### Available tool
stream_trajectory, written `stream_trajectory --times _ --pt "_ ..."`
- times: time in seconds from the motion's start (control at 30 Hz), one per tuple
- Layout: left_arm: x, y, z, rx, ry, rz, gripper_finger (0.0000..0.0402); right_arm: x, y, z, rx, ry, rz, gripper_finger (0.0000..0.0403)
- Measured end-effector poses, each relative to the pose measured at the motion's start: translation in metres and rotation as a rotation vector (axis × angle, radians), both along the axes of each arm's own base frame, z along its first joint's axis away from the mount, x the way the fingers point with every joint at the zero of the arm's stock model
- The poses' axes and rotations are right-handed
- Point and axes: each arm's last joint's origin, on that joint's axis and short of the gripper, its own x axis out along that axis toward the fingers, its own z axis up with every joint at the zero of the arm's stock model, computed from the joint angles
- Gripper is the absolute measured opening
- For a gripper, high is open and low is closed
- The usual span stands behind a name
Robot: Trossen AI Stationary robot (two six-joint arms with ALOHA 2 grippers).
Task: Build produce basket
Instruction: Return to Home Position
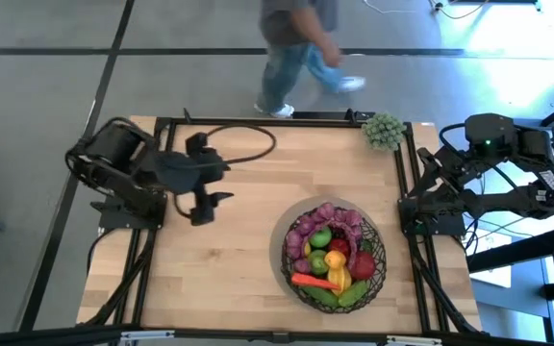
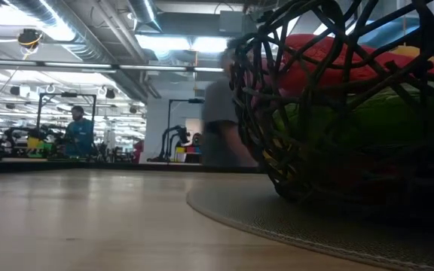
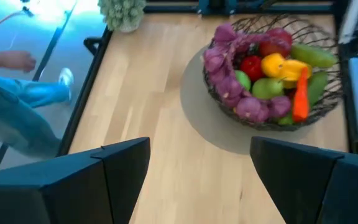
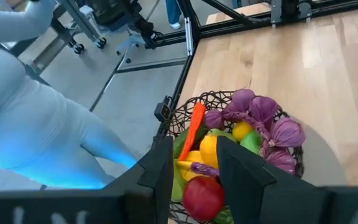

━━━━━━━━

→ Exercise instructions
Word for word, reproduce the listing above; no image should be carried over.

→ Output of the exercise
### Available tool
stream_trajectory, written `stream_trajectory --times _ --pt "_ ..."`
- times: time in seconds from the motion's start (control at 30 Hz), one per tuple
- Layout: left_arm: x, y, z, rx, ry, rz, gripper_finger (0.0000..0.0402); right_arm: x, y, z, rx, ry, rz, gripper_finger (0.0000..0.0403)
- Measured end-effector poses, each relative to the pose measured at the motion's start: translation in metres and rotation as a rotation vector (axis × angle, radians), both along the axes of each arm's own base frame, z along its first joint's axis away from the mount, x the way the fingers point with every joint at the zero of the arm's stock model
- The poses' axes and rotations are right-handed
- Point and axes: each arm's last joint's origin, on that joint's axis and short of the gripper, its own x axis out along that axis toward the fingers, its own z axis up with every joint at the zero of the arm's stock model, computed from the joint angles
- Gripper is the absolute measured opening
- For a gripper, high is open and low is closed
- The usual span stands behind a name
Robot: Trossen AI Stationary robot (two six-joint arms with ALOHA 2 grippers).
Task: Build produce basket
Instruction: Return to Home Position

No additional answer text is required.